Report: Speeding driver killed former CdM cheer coach
A speeding teenage driver caused a fatal collision last year that killed a former Corona del Mar High School cheerleading coach along with three others, according to a recently released California Highway Patrol investigation report.
Wendy Rice perished in the fiery Aug. 8, 2010, crash outside Bishop when her van was hit by a driver who lost control of an SUV.
Rice, 35, was the cheerleading director, coach and choreographer at CdM from 2001-08.
While driving at least 85 mph, Natalie Nield, 17, of Carlsbad swerved toward the southbound shoulder of Highway 395 to avoid a big rig passing another truck, according to CHP Officer Dennis Cleland.

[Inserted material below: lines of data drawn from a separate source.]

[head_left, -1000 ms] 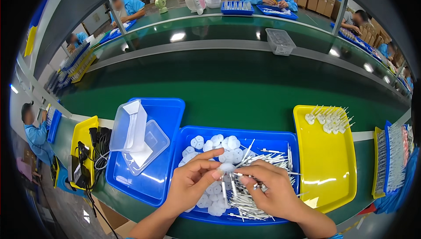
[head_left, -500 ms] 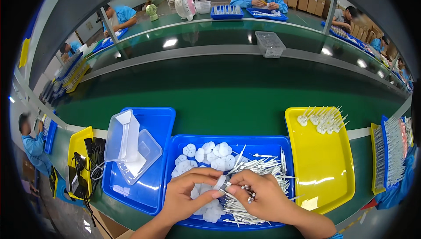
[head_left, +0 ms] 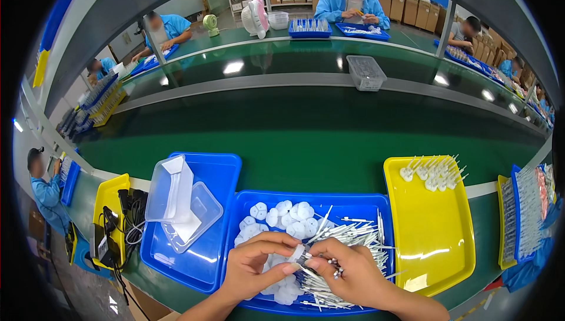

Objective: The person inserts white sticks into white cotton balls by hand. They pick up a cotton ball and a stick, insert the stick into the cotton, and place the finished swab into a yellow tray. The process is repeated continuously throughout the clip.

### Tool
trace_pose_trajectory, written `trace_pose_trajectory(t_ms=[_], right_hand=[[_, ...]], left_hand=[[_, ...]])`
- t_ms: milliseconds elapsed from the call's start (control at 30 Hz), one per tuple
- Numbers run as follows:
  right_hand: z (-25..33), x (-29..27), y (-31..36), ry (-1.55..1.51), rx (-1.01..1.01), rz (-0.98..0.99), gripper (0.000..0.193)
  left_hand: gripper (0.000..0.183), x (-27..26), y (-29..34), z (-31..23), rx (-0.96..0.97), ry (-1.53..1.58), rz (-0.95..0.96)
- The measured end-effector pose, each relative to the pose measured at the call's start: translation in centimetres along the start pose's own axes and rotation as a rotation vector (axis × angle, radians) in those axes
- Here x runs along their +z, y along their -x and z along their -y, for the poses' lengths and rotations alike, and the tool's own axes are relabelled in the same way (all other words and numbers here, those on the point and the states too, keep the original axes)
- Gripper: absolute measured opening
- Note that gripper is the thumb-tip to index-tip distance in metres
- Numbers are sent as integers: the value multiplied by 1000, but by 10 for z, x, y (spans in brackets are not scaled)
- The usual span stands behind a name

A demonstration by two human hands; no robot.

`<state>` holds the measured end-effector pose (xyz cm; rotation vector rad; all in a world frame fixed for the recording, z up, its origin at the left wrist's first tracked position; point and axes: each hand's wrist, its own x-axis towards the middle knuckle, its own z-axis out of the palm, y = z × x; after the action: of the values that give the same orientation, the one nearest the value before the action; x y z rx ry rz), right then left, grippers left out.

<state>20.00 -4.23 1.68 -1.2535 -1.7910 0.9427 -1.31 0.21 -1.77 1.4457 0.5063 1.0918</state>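
Where the hands meet: above the blue tray point(head_left: 312, 196), the left hand point(head_left: 254, 266) clamps a white disc point(head_left: 297, 254) between its fingers, tilted toward the right hand point(head_left: 354, 272), whose fingers appear clamped on a thin stick point(head_left: 308, 255) beside it.
Right palm: more sticks point(head_left: 337, 272) tucked in, probably to save reaching.
Tray heaps: loose discs point(head_left: 299, 210) left, loose sticks point(head_left: 354, 232) right, likely matching each hand's side.
Disc's tilt: nearly level a second ago, steep now.

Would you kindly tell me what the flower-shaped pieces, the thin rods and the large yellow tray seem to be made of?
Flower-shaped pieces: probably plastic or silicone, matte, judging by their milky white look.
Thin rods: apparently hard plastic, being white and straight; greyish parts could be metal.
Large yellow tray: likely moulded plastic, glossy, given its bright reflections and rounded corners.
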Motion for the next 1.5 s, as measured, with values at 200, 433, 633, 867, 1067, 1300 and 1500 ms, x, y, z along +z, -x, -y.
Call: trace_pose_trajectory(t_ms=[200, 433, 633, 867, 1067, 1300, 1500], right_hand=[[3, -4, 1, 79, -2, 20, 18], [-6, -2, 1, -121, -82, 15, 12], [1, -3, 3, 201, -65, -6, 12], [1, 4, 3, 258, -130, -80, 15], [1, -3, -9, 222, -280, -113, 18], [0, 1, -5, 163, -219, -113, 17], [-2, 3, -5, 129, -228, -118, 14]], left_hand=[[30, 3, 2, -1, -14, -7, -6], [25, 1, 2, -3, -80, 92, 12], [26, -1, 4, -1, -184, 200, 39], [29, 2, 7, 3, -106, -28, 36], [37, 1, 2, -2, 185, -382, -18], [38, 2, -7, -18, 297, -651, 74], [39, 2, -8, -22, 378, -770, 95]])
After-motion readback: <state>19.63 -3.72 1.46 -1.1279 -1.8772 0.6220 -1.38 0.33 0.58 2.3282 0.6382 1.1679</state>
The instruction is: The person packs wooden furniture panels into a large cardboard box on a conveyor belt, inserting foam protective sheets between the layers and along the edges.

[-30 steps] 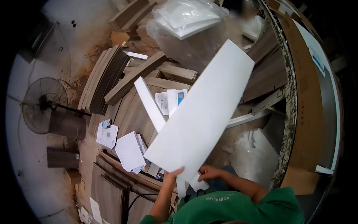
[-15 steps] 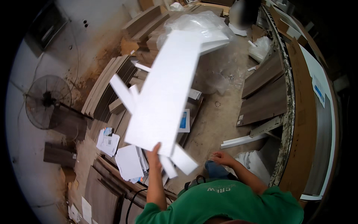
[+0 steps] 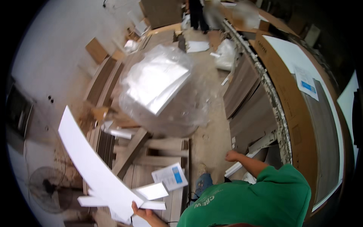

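Note:
At the lower left, my left hand (image 3: 143, 212) is closed on the near end of a long white panel (image 3: 85, 155). Several narrow white strips (image 3: 152, 191) stick out crosswise from under and beside that end. The panel slants up and away to the left. My right hand (image 3: 233, 156) hangs in front of me with its fingers curled and nothing seen in them, close to white strips leaning by the bench. Ahead of my left arm, a sheet with a blue patch (image 3: 169, 177) lies on stacked grey-brown boards (image 3: 160, 160).
A clear plastic bag around white panels (image 3: 157, 81) sits ahead on the stack. Dark wood panels (image 3: 251, 117) lean against the bench edge (image 3: 278, 109) at right, with a large cardboard sheet (image 3: 291, 121) above. A fan (image 3: 49, 186) stands left. A person (image 3: 197, 15) stands far ahead.
The white panel in my left hand has swung left and down, uncovering the bagged panels. My view has moved forward along the aisle, and a person has come into view at the far end.

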Motion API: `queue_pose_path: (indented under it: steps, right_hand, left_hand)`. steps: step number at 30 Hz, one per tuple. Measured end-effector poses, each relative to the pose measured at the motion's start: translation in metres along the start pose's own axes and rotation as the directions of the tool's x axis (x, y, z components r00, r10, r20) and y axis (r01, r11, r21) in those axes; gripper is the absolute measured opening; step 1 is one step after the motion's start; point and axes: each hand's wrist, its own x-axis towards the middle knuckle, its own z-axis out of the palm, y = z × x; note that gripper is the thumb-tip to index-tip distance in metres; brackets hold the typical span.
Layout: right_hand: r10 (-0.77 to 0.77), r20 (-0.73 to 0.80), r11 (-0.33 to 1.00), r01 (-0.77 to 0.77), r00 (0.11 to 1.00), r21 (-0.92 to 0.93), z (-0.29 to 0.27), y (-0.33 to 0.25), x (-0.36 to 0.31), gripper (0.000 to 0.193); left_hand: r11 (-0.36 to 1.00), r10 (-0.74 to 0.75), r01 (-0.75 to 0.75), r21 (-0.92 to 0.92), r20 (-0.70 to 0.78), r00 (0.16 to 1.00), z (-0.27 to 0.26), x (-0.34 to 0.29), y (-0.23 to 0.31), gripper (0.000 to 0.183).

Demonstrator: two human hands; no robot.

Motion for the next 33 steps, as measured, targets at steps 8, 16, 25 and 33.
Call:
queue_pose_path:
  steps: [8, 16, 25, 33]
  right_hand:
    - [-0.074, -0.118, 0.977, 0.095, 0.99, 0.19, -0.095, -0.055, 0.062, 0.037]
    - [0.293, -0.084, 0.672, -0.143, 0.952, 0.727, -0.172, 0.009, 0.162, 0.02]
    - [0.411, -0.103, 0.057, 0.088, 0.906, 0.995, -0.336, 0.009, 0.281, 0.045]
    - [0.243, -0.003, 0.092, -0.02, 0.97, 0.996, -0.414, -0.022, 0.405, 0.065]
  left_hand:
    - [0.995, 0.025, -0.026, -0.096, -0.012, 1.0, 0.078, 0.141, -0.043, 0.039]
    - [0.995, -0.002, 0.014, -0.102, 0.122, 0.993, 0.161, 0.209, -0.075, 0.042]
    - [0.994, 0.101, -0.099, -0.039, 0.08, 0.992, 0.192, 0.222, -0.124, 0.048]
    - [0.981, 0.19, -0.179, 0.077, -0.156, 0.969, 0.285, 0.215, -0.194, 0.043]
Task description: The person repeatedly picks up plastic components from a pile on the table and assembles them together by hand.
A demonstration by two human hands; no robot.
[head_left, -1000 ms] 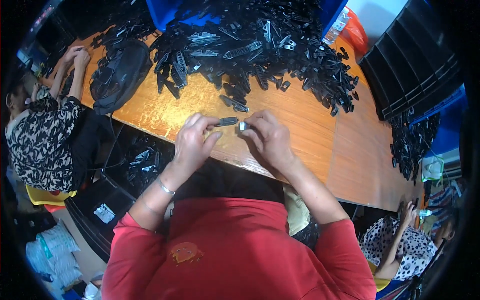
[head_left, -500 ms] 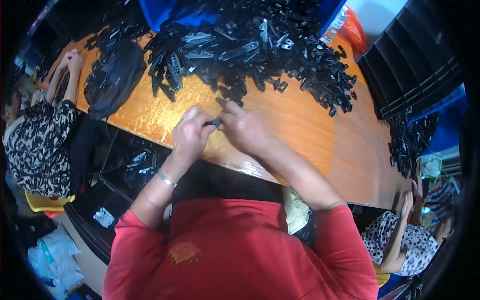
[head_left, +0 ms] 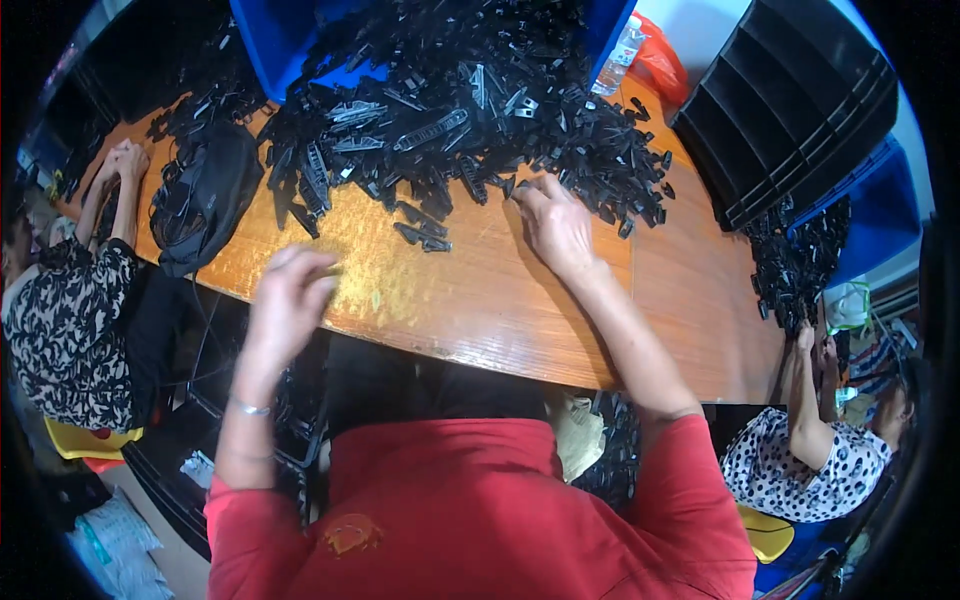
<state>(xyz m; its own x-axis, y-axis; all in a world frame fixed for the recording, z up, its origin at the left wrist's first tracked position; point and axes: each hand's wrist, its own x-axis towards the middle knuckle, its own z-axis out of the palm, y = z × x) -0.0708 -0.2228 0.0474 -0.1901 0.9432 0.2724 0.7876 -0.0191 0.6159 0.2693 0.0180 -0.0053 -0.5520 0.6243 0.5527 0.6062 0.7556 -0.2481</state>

The report states that Nield’s Ford Expedition then spun out of control, crossed the southbound lanes, flipped over and caught fire when it hit the center divider. It rolled into the northbound lanes and struck Rice’s Ford E350 van. A Subaru Legacy later ran into the wreckage.
Cleland said Nield may have been distracted, and that she failed to gauge how slowly the trucks were moving.
“She didn’t realize she was coming up on the big rigs in time,” Cleland said.
Both Nield’s and Rice’s vehicles were carrying groups of young runners between Southern California and a high-altitude training camp in Mammoth. Rice was driving a van with 12 cross-country runners from California Baptist University in Riverside, where she coached cheer.
In total, 15 people were injured and four died. Nield and two of her passengers died from injuries sustained during the crash.
That section of the 395 in the Owens Valley, about five miles south of Bishop, is relatively straight and flat, Cleland said.
While conditions were clear that night, the steep mountains to the west had begun to cast shadows.
Cleland said that Rice pressed on the brakes of her van, leaving skid marks.
“It all happened so quickly. I don’t know there could have been anything done to avoid it,” he said.